Leaving out all pictures, write out word for word the lines from the one containing "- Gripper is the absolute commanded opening" to the end of the data below.

▬▬▬▬▬▬

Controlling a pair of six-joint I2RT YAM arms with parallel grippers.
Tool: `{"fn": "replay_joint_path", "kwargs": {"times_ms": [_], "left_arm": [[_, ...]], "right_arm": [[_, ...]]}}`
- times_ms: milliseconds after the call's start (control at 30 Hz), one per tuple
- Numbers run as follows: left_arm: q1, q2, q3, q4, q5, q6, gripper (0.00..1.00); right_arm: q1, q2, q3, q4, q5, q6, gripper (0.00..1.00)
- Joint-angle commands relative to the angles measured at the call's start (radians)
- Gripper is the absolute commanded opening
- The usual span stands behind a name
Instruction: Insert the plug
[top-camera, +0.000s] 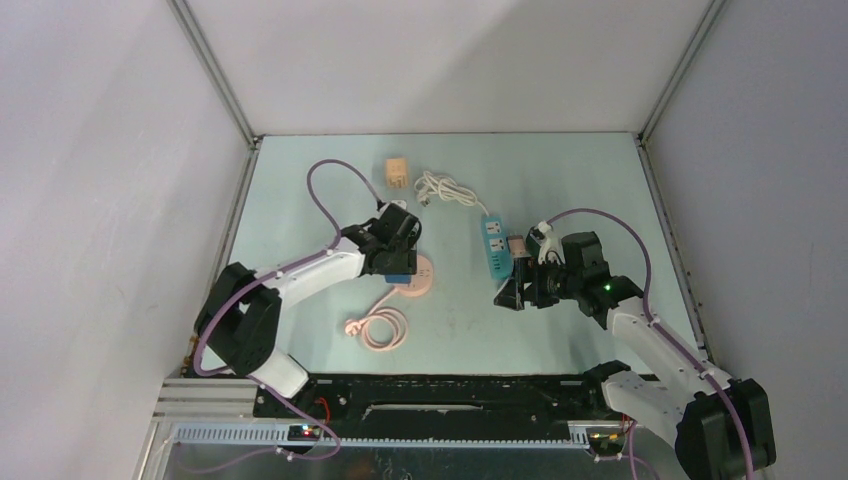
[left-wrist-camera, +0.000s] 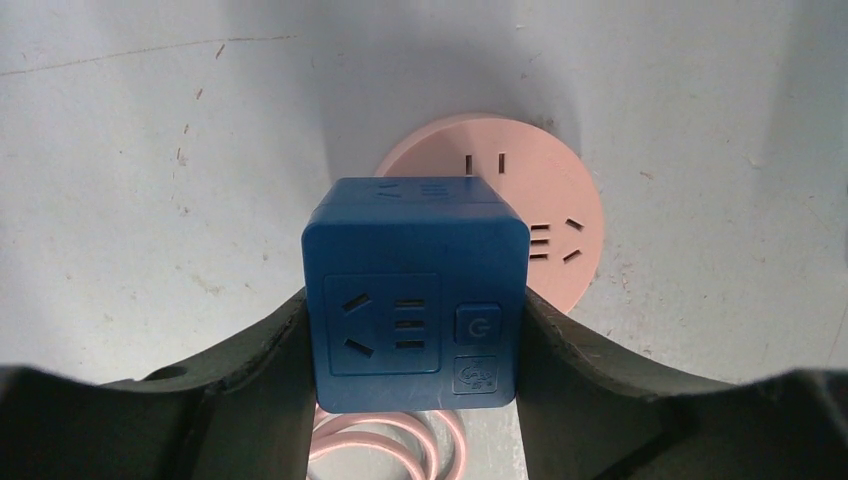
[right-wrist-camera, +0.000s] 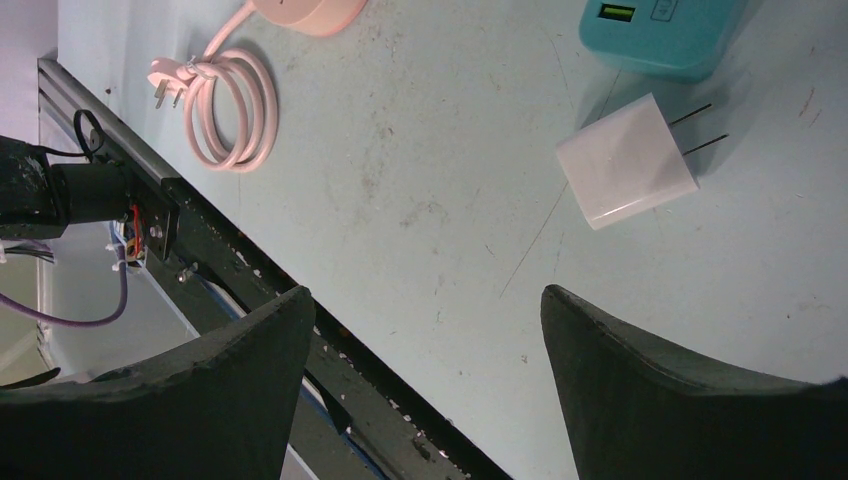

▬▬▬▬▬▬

* SOLUTION TO THIS TASK:
- Gripper is the absolute commanded opening
- The usual span stands behind a name
Instruction: Insert the plug
[top-camera, +0.000s] 
[left-wrist-camera, +0.000s] 
[right-wrist-camera, +0.000s] 

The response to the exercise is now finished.